Prelegent: Ivo Duentsch

2017-03-03 15:30

The overall aim of any assessment is to determine the skills a subject masters, and the more skills one has to solve the problems, the more problems one will solve; this simple idea is at the basis of all common theories of ability tests. Apart from this idea, the theories diverge in their assumptions about ”latent traits” or ”ability parameters” or other constructs that ”represent” the data as good as possible. A direct connection between theory and data is the construction of a proper operationalization of the field of interest: The researcher formulates the skills a subject needs in order to be able to solve a problem. Alternatively, given a set S of skills, an expert indicates for each subset X of S which problems can be solved with the skills in X. In a second step, a scaling mechanism is chosen which interprets the test results in terms of the skills and provides useful feedback to subject and researcher about the subject’s skill state.
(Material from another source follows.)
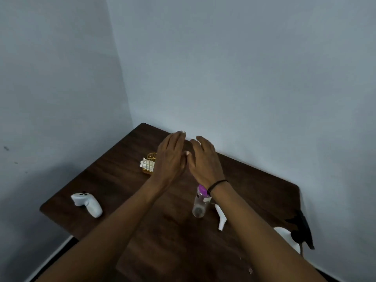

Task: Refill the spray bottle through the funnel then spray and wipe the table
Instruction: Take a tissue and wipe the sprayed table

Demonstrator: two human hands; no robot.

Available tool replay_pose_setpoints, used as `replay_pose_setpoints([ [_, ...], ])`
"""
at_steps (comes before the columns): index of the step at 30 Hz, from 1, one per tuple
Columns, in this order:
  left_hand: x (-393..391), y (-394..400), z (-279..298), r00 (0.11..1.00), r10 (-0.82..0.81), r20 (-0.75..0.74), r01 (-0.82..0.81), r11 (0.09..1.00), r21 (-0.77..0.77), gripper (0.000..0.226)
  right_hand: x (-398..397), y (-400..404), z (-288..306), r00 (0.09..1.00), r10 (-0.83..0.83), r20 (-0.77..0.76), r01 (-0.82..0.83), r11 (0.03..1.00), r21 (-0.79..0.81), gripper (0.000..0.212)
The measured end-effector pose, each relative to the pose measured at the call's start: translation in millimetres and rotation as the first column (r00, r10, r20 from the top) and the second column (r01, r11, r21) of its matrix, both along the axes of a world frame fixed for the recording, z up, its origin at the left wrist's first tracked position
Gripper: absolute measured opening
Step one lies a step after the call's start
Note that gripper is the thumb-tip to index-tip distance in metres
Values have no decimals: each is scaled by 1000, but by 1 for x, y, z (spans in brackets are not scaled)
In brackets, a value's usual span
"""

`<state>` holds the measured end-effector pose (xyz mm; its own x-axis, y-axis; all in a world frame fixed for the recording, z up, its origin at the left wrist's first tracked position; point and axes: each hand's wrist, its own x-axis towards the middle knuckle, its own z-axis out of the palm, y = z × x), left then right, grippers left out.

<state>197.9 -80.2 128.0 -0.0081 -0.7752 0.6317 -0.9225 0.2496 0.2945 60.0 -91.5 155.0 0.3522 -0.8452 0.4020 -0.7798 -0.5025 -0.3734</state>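
Observation:
Both my arms reach out over the dark wooden table (122, 180). My left hand (171, 157) and my right hand (203, 157) hover side by side above its far part, fingers straight, thumbs nearly touching, holding nothing. Under my right wrist stands a clear bottle (200, 205) with a purple top. A white spray head (220, 217) lies on the table just right of it. A gold wire holder with white napkins (149, 163) sits left of my left hand, partly hidden by it. I see no funnel.
A white handheld controller (87, 203) lies near the table's left edge. A white object (286, 237) and a black clip-like thing (303, 228) sit at the right edge. Grey walls close the corner behind the table.

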Motion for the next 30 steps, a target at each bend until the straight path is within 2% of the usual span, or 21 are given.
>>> replay_pose_setpoints([
  [4,49,-13,-16,997,73,-31,-70,993,99,48,49,-22,-7,996,25,84,-44,969,244,38],
  [7,79,-22,-36,995,92,-37,-83,979,185,44,78,-39,-21,989,-81,123,23,908,417,34],
  [12,115,-33,-73,991,120,-57,-90,923,373,48,107,-55,-55,950,-287,124,142,749,648,32],
  [15,126,-39,-95,993,101,-57,-62,878,475,53,113,-60,-79,938,-340,67,197,683,703,34],
  [18,132,-43,-111,994,84,-68,-35,843,537,58,115,-62,-97,942,-336,14,224,657,720,30],
  [20,134,-44,-117,991,104,-84,-39,823,567,61,116,-64,-107,948,-320,0,216,640,737,34],
  [24,139,-45,-128,992,99,-78,-35,811,583,67,118,-69,-120,959,-282,-3,184,619,764,45],
  [30,146,-47,-135,991,89,-97,-13,798,603,69,121,-79,-128,960,-279,-7,183,610,771,47],
])
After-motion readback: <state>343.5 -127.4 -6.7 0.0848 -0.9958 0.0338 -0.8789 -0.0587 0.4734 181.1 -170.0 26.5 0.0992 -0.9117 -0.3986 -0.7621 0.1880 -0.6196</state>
Just as knowledge assessment by modern scaling theory such as knowledge structures can be regarded as a qualitative way of measurement, the aim is to provide a qualitative description of a subject’s skill state. This is based on the conviction that a sensible diagnostic cannot be a point estimate of the knowledge of an individual such as a test score, but that, in most cases, only a range of skills can be given, which are more or less mastered by an individual.

In this talk I will present a test theory that can be built using skill and problem assignments, and how empirical data can be used to explore an underlying skill or problem function.